Le plan de redressement de Luc Vandevelde n’a pas porté ses fruits. La modernisation des magasins et le rajeunissement des gammes en textile n’ont pas convaincu les clients de l’enseigne qui ne retrouvaient plus les produits traditionnels et de qualité qui avaient fait la réputation de l’enseigne. Sur le dernier exercice, les ventes de la chaîne britannique ont reculé. Marks and Spencer a enregistré un chiffre d’affaires trimestriel en baisse de 3,4 % à données comparables (-0,1 % à données publiées). Au quatrième trimestre de l’exercice 2003/2004, le distributeur britannique a accusé une baisse de 5,2% de ses ventes non-alimentaires (-3,9 % à données publiées). Les ventes alimentaires se sont repliées de 1,4% à la période considérée (+4,3 % à données publiées). Sur l’ensemble de l’exercice achevé le 27 mars dernier, le CA du groupe est à -0,4% en rythme annuel et à données comparables, progressant de 1,8 % à données publiées (+1,9 % hors TVA). Les ventes non-alimentaires se sont repliées de 1,8 % en un an (-1 % à données publiées), pour des ventes alimentaires en hausse de 1,6 % (+5,7 %).

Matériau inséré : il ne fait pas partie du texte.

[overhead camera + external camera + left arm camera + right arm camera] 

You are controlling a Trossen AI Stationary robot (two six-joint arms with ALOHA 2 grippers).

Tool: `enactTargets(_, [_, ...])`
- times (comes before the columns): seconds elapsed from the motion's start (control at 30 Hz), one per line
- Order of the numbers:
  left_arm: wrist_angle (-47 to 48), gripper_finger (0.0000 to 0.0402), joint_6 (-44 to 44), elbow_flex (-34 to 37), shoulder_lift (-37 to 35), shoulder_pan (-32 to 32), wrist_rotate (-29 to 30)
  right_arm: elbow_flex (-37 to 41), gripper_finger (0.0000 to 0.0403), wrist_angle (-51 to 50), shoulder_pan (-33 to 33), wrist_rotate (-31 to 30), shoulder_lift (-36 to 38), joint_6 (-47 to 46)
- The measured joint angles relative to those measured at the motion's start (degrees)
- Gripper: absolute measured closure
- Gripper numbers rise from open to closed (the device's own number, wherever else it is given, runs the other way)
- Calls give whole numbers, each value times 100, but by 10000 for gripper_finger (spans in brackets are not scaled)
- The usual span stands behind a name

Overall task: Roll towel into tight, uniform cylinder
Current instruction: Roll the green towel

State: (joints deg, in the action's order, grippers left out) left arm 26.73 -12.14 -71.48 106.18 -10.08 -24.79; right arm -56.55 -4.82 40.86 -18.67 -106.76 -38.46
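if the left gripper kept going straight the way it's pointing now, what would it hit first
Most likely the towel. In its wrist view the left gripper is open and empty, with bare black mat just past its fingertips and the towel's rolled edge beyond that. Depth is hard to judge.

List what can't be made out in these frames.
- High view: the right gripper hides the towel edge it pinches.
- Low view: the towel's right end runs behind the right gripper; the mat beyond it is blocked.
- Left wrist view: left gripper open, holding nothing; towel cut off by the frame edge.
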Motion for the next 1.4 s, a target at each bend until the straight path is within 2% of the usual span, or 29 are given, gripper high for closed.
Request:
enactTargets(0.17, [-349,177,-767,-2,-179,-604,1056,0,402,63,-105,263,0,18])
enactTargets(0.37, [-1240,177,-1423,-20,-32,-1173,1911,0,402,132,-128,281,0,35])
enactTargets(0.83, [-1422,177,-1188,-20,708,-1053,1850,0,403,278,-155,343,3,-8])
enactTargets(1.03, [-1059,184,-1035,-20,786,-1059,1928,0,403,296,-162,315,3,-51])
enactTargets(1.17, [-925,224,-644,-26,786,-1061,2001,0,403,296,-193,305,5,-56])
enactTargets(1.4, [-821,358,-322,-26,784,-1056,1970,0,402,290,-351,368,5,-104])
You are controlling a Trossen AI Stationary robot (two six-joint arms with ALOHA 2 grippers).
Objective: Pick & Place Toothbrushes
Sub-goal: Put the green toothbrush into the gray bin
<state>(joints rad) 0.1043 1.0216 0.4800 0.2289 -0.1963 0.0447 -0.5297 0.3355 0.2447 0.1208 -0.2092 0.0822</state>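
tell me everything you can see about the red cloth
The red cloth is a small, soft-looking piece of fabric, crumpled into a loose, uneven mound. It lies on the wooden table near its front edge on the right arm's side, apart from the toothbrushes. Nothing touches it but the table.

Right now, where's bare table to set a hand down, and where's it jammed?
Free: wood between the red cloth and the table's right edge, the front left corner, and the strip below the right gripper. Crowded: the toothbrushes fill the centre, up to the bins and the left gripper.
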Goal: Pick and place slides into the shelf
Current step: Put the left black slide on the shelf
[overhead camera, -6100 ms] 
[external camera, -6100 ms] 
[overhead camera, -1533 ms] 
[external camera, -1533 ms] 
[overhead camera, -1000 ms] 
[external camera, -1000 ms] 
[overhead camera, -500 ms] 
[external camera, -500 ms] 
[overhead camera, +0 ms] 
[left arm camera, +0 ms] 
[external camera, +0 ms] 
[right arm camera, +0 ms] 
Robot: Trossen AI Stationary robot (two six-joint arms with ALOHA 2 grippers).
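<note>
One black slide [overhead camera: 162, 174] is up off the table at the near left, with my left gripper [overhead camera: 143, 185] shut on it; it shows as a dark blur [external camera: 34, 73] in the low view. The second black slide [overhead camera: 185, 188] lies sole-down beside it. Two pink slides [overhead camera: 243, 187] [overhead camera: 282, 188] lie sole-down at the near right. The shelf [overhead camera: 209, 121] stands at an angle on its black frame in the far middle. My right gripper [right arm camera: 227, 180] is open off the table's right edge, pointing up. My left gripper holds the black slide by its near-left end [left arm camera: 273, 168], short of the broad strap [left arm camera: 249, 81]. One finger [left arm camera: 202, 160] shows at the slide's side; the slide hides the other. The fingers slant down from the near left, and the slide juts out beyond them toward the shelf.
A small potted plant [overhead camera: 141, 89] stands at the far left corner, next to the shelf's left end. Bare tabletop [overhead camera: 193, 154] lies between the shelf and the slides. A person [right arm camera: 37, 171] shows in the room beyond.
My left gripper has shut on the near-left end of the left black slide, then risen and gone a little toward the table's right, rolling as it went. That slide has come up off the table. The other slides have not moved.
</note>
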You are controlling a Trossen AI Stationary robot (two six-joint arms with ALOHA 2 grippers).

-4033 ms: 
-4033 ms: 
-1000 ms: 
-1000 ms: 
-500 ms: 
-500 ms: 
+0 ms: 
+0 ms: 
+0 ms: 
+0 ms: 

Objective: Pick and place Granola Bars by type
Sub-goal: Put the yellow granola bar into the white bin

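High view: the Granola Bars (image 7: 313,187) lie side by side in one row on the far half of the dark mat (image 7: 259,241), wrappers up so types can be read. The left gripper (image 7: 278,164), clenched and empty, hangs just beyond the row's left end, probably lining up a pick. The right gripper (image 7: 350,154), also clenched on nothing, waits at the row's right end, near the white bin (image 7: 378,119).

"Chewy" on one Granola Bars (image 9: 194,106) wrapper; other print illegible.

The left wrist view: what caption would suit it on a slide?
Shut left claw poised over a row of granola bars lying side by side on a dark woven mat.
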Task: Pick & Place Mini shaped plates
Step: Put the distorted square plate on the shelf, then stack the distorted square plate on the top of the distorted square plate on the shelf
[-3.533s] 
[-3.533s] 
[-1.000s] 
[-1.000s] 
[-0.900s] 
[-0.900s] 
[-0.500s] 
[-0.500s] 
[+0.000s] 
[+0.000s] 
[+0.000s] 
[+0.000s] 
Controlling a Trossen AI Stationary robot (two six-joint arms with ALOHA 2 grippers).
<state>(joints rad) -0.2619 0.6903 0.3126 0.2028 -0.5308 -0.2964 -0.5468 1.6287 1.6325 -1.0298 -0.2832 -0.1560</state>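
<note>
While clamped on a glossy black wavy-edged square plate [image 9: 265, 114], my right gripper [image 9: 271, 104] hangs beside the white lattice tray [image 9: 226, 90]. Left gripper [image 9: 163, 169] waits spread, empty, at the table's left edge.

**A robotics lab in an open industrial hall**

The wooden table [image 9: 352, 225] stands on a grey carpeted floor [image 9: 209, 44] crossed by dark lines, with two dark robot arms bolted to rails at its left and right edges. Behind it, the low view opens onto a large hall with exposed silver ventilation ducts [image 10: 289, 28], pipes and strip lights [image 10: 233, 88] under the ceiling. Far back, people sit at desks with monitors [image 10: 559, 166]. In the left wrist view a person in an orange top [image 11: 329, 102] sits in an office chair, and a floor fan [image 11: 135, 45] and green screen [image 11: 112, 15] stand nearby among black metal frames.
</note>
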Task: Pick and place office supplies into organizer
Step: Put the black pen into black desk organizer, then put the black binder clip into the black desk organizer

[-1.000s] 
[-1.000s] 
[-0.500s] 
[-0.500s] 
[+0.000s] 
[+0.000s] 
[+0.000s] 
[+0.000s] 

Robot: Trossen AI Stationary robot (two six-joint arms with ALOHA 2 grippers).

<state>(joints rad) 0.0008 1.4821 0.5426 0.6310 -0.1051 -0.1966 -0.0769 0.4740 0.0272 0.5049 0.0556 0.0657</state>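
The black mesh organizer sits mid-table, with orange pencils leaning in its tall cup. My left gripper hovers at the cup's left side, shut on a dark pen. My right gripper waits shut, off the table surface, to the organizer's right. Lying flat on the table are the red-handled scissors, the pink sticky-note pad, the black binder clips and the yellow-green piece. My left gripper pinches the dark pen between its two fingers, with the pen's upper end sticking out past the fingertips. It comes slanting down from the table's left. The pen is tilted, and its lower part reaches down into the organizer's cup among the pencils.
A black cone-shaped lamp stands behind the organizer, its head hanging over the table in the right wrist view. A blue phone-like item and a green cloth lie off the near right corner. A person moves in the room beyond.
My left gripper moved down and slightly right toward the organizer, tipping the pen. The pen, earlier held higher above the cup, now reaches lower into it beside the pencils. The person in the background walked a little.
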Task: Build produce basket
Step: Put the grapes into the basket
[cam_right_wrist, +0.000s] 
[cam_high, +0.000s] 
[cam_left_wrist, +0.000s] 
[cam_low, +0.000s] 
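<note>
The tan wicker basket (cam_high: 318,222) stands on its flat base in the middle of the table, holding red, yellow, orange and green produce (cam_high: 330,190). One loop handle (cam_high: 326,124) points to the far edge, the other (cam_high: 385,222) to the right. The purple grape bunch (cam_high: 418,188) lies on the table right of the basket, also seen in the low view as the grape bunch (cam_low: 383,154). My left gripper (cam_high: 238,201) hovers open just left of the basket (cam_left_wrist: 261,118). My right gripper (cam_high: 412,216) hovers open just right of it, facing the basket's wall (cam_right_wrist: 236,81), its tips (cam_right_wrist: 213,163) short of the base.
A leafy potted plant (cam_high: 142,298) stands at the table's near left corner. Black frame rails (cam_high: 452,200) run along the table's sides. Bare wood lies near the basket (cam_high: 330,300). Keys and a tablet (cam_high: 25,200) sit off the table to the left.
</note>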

Le 10 mai, le groupe britannique a annoncé le prochain départ de son président. Luc Vandevelde restera en poste jusqu’à ce que son successeur soit trouvé. Officiellement, la décision vient de Luc Vandevelde, mais son départ était évoqué depuis plusieurs semaines par la presse britannique. Les multiples responsabilités du président étaient de plus en plus critiquées par les autres administrateurs du groupe et ses principaux actionnaires. C’est donc un patron très critiqué par ses actionnaires qui a rejoint Carrefour. Apparemment, Luc Vandevelde, qui a gardé la faveur du premier actionnaire du distributeur français, aura laissé un meilleur souvenir à la tête de Promodès.